Brow Beat

The Problem With Last Night’s Crazy Bachelorette “Twist”

Last night, on the umpteenth iteration of The Bachelor, Iowan Chris Soules selected fertility nurse Whitney Bischoff to be his wife, or at least the person who poses with him on the cover of some tabloid magazines before they break up. Chris’ selection of Whitney over the younger, virginal Becca Tilley, who wasn’t quite sure she was ready to spend the rest of her life living on a farm in a depressed small town because she had appeared on a game show, was fairly predictable. But The Bachelor did, in fact, have a surprise in store for viewers who stuck out last night’s three-hour extravaganza—one as sour as a rancid lemon drop.

Bachelor host Chris Harrison announced that next season of The Bachelorette will, for the first time, feature not one but two Bachelorettes, at least at the very start. “The 25 men, on night one,” Harrison explained, “are going to have the ultimate say on who would make the best wife.” You know the guy is a pro because his lips did not pucker as he said this.

Harrison explained that Bachelor-nation had been unprecedentedly and deeply “divided” over who should be the next Bachelorette. Should it be Britt, a religious Los Angeleno whose hair on the After the Final Rose portion of the show was so confidently flipped over to one side it effortlessly suggested she was wearing a bathing suit under her sequined dress? Or should it be Kaitlyn, the cool Canadian with the rare knack for on-camera honesty?*

Despite Harrison’s insistence that both women had strong backing, the studio audience betrayed him, revealing this gambit, surprise surprise, to be all about the ratings. Harrison’s announcement brought the live studio audience to the brink of open rebellion: much concerned murmuring. The cheers for Kaitlyn far exceeded those for Britt, because there is no cultural product that proves women love the “cool girl” as much as men do quite as powerfully as The Bachelor. Kaitlyn—likeable, real, grounded, honest, sane—is the quintessential Bachelor cool girl: the woman other women watching The Bachelor could at least kind of imagine being friends with. When Harrison asked Kaitlyn what she thought about the new format, she proved her Bachelorette bonafides by answering honestly: “What went through my mind is, that’s not ideal.” (She then added, “But if that’s what it takes to find somebody,” in case anyone was concerned she might be a Bachelor-heretic.) Britt hid out in the neutered “it’s more than I can comprehend.”
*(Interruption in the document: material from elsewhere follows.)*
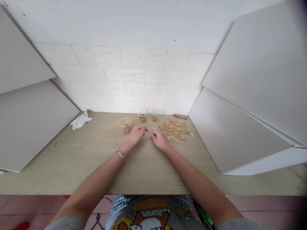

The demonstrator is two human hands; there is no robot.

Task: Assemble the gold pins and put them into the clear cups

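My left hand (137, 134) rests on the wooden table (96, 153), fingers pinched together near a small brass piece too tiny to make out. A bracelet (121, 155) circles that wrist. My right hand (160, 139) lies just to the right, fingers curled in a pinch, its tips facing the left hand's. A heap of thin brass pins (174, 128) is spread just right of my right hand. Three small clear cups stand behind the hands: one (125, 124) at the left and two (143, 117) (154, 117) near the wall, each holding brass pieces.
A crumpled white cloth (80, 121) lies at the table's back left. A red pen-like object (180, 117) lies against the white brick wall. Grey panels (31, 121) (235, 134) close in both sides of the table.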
Getting riled up about this format change—which will probably only last for one episode—is exactly what The Bachelor wants. It wants to engender a surge of strong feeling that translates into strong ratings. And yet, here I am, riled. The Bachelor, for better or worse, is characterized by cat-fighting amongst the women who appear on the show. Competition, back-biting, undermining, and accusations about “who is there for the right reasons” are all baked into the series, elements as essential to the format as roses, tropical locations, and the word “connection.” But female-on-female sniping is not the appeal of The Bachelorette, in which one woman gets to turn the tables and go shopping in a living Ken doll store. And yet this new ratings ploy means that the new season of The Bachelorette will begin in the spirit of The Bachelor, with two women competing against each other for men they don’t even really want yet.
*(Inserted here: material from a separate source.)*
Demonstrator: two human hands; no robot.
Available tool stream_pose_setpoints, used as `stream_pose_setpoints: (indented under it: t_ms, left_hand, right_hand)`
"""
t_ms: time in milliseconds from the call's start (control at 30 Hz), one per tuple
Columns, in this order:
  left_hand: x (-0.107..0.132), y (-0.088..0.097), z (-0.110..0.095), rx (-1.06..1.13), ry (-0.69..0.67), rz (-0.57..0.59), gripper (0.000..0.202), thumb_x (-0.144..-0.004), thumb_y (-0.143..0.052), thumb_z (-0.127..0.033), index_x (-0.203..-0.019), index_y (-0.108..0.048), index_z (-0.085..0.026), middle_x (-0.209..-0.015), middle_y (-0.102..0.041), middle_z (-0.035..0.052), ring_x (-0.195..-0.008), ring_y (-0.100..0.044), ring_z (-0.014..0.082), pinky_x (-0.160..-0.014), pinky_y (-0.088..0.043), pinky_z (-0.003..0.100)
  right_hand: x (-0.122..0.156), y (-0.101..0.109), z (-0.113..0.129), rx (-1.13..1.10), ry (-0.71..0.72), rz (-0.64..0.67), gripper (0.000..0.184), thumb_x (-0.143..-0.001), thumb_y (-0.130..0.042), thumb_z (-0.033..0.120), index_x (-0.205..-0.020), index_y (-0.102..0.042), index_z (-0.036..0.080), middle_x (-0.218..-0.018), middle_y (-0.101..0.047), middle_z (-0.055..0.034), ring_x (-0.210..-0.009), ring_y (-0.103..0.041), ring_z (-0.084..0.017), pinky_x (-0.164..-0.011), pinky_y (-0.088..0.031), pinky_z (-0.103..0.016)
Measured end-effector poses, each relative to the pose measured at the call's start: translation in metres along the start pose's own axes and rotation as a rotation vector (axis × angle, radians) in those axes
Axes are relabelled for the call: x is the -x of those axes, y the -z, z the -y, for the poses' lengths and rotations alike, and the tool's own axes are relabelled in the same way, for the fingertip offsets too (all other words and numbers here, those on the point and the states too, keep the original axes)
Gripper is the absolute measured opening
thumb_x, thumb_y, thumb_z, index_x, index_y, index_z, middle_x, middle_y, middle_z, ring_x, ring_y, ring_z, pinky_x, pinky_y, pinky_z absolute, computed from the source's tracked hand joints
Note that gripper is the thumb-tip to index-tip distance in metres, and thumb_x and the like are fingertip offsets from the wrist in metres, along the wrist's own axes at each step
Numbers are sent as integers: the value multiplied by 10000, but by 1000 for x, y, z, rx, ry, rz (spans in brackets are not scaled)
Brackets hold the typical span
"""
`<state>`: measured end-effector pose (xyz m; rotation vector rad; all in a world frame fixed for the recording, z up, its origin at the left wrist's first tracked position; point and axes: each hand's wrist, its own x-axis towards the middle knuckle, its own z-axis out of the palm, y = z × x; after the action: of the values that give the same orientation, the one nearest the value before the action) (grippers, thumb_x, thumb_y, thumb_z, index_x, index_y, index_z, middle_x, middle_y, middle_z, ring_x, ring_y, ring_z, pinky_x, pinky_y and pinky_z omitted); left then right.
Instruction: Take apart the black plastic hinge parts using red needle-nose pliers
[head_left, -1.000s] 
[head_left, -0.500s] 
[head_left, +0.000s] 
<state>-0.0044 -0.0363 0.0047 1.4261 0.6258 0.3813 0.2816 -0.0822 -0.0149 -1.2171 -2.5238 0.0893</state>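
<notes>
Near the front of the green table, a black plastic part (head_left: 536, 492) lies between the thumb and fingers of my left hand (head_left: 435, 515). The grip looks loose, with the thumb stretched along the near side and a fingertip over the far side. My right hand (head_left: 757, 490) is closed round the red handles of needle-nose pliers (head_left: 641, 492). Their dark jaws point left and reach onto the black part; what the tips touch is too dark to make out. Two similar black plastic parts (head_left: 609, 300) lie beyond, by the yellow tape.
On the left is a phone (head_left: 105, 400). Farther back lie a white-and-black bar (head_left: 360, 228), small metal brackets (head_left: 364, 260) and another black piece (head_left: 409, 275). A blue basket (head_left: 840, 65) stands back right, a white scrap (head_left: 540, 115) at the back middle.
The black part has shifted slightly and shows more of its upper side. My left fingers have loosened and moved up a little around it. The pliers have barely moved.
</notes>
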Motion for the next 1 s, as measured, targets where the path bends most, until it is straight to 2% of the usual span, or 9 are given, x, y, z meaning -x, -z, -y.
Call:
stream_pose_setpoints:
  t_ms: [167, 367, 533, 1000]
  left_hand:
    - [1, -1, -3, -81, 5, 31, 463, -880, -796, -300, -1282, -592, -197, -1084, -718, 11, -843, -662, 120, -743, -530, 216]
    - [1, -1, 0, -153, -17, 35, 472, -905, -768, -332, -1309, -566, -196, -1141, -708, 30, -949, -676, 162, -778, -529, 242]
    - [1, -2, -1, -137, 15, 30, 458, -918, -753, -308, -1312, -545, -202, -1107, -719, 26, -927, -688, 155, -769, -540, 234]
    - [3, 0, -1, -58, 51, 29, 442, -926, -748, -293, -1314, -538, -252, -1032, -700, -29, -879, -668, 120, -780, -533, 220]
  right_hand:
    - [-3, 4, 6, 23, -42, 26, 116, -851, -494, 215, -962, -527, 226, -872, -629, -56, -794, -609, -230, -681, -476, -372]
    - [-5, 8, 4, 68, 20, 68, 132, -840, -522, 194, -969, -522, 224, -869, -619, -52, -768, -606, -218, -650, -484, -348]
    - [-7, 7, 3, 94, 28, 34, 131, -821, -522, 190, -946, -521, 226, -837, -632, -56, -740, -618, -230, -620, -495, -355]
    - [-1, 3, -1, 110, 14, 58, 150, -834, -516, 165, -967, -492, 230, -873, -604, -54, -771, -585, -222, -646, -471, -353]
The Bachelorette is, of course, not some zone of female empowerment. Last season, Andi Dorfman was called out for having sex with more than one contestant, even though that’s what expected of the male Bachelors. And as much as The Bachelorette is, allegedly, about the woman deciding what man she wants, whatever man she picks still gets to decide if he wants to propose to her. (Women asking men to marry them: not the fairy tale ending!) This is a last minute bit of reciprocity that puts The Bachelorette and her harem of men on a more even playing field than The Bachelor ever gets with his bevy of women. Still The Bachelorette is, theoretically, a show in which a woman gets to decide who will “make a good husband/tabloid cover co-star” that has summarily been turned into a show about “who will make a good wife”—and we already have The Bachelor for that. 

Correction, March 10, 2015: This post originally misspelled Kaitlyn’s first name.